Data provided
*** Block opens ***
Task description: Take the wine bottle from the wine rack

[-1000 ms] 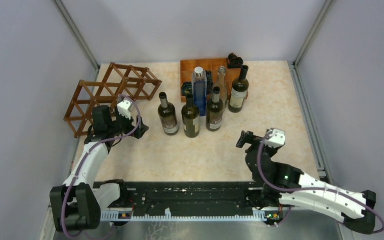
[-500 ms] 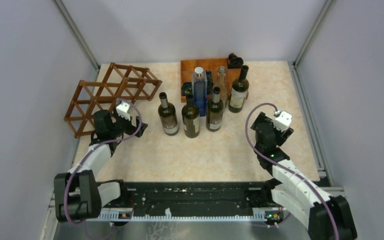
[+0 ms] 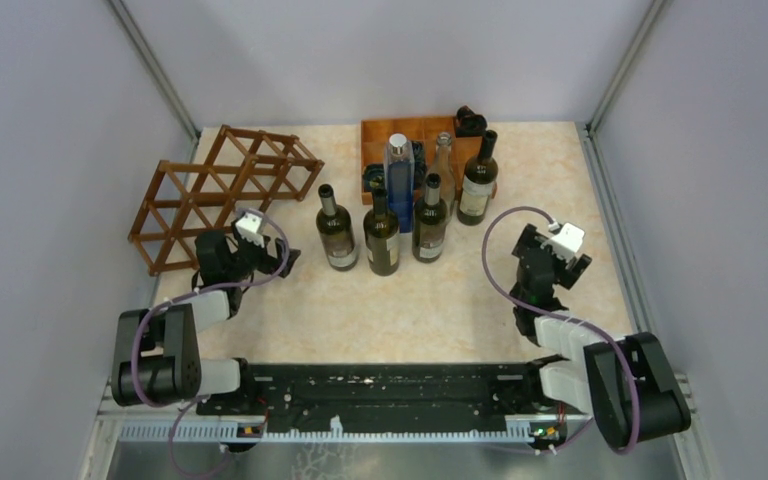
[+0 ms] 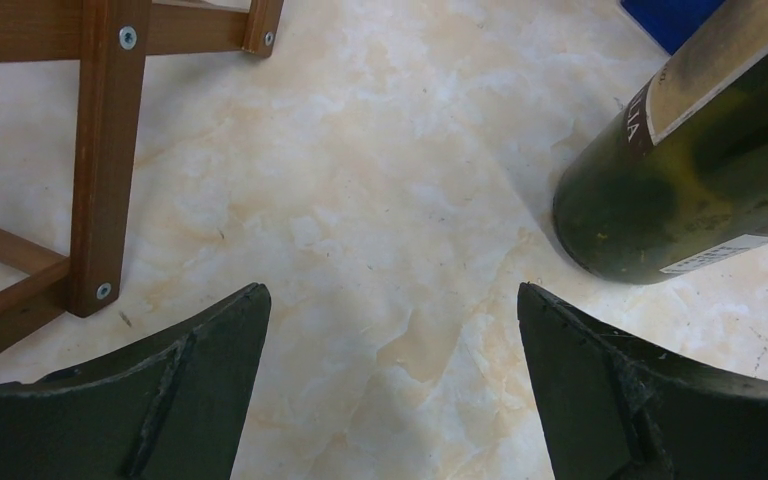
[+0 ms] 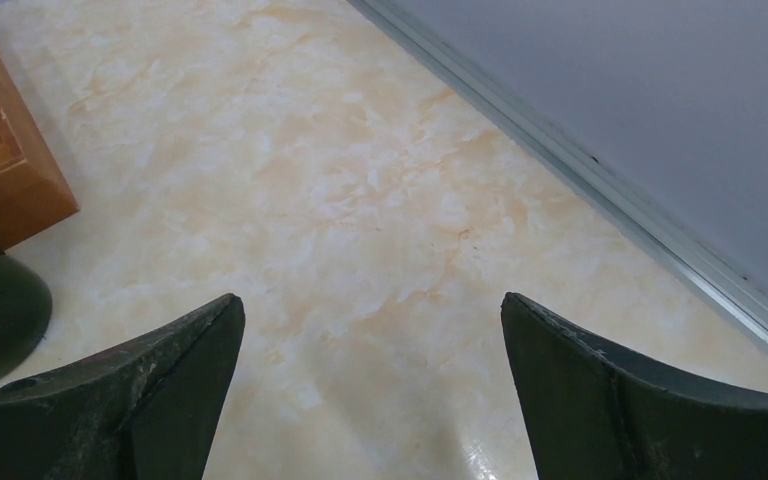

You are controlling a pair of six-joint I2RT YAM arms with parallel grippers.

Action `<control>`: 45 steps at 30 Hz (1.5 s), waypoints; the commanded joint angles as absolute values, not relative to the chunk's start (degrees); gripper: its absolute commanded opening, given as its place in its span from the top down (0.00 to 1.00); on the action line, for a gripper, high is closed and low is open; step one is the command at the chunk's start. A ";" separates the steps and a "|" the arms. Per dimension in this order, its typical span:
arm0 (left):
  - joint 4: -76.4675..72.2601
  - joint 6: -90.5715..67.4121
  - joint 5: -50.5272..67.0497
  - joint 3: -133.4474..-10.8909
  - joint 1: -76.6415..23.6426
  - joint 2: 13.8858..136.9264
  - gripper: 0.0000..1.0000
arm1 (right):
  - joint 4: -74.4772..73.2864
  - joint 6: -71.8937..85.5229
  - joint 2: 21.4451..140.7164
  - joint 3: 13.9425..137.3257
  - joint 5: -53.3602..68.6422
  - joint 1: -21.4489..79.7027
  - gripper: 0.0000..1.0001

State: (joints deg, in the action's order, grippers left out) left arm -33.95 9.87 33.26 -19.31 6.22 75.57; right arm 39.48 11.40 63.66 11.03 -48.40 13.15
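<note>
The left tool point(image 4: 390, 300) has its two dark fingers spread wide apart, gripping nothing, with bare pale marbled tabletop point(image 3: 410, 315) between them. It sits low, just in front of the reddish-brown wooden lattice wine rack point(image 4: 98, 170). The rack's near leg shows beside the tool's left finger without touching it.

Just to the right of the rack, the dark green glass wine bottle point(image 4: 660, 200) stands upright on the tabletop. It is outside the rack's diamond cells and close to the tool's right finger. Further right of the rack stands a group of other upright bottles point(image 3: 429, 222), dark, blue and clear. Behind them lies a flat orange-brown wooden compartment tray point(image 3: 380, 135).

The right tool point(image 5: 371, 300) is well apart from the rack, beyond the bottles. Its fingers are likewise spread with nothing between them, above bare tabletop near the grey metal rail point(image 5: 580, 175) along the wall.
</note>
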 commanded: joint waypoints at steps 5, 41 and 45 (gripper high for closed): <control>-50.34 12.49 34.09 -13.76 6.51 73.72 0.01 | 57.11 7.93 68.75 8.95 -41.40 9.93 0.01; -71.27 5.88 26.46 -14.24 4.84 90.45 0.01 | 73.88 1.49 84.46 9.32 -25.44 6.92 0.01; -71.28 5.88 26.50 -14.24 4.76 90.51 0.01 | 73.88 1.49 84.46 9.29 -25.38 6.97 0.01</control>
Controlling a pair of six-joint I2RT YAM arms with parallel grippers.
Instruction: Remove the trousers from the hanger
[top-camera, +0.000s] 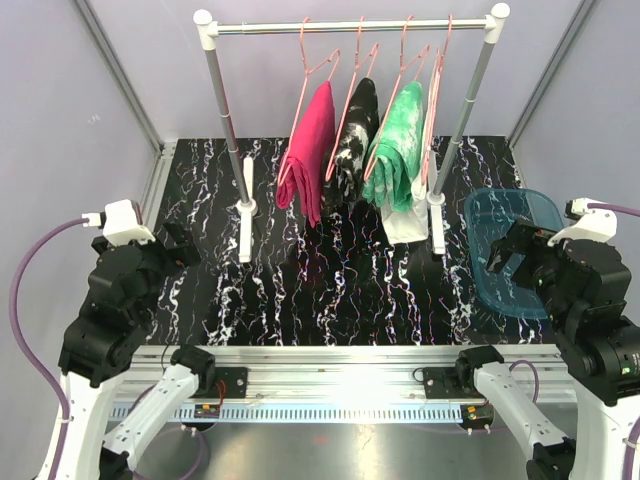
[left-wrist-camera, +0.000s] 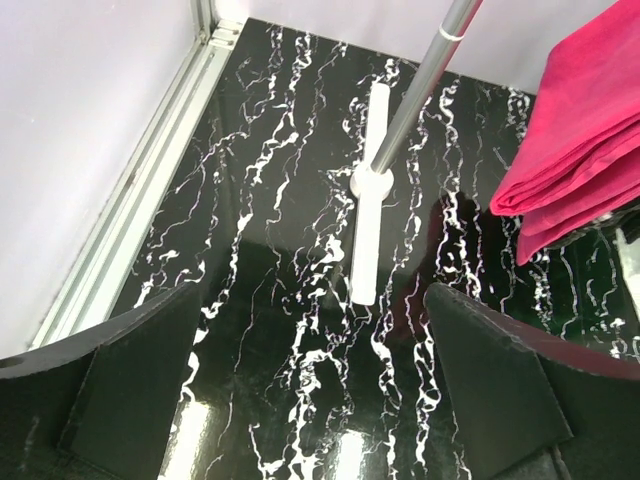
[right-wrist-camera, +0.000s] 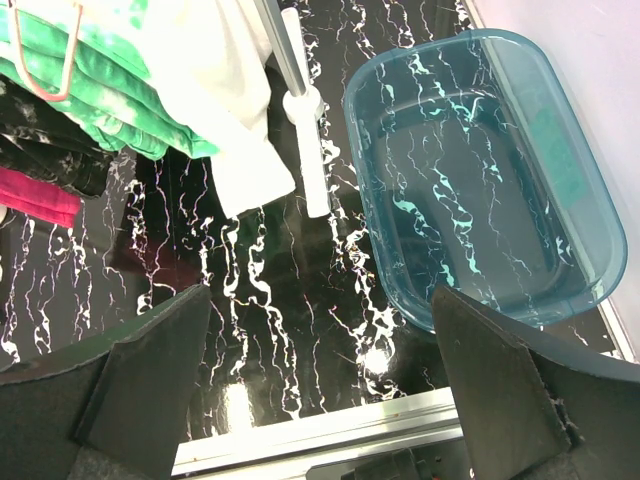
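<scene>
1. Both grippers are spread wide and hold nothing. The left gripper (left-wrist-camera: 315, 400) hangs over the left side of the table (top-camera: 300, 290), and the right gripper (right-wrist-camera: 320, 390) hangs over the right side.
2. From where I stand, all the trousers are on pink hangers (top-camera: 318, 60) on the rail (top-camera: 350, 25) at the back of the table, well apart from either gripper.
3. They hang side by side: the magenta pair (top-camera: 312, 150) on the left, the black pair (top-camera: 357, 135) in the middle and the green pair (top-camera: 400, 140) on the right. Each is folded over its hanger's bar.
4. The black pair touches the magenta one, and its lower end sits just beside the green one.
5. The green pair's white end hangs lowest, close by the rack's right foot (right-wrist-camera: 305, 130).
6. One more pink hanger (top-camera: 435, 110) hangs just right of the green pair, by the right post.
7. The left wrist camera looks down on the left foot (left-wrist-camera: 368, 200) and its post. The magenta folds are at the right edge of that view, clear of the fingers (left-wrist-camera: 130, 380).
8. A teal see-through bin (top-camera: 520, 198) sits on the table right of the rack, near the right foot, and the right gripper hovers at its near-left rim.
</scene>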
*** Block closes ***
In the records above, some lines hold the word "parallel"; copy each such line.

Task response
You are controlling a pair of six-joint I2RT YAM arms with parallel grippers.
Controlling a pair of six-joint I2RT YAM arms with parallel grippers.

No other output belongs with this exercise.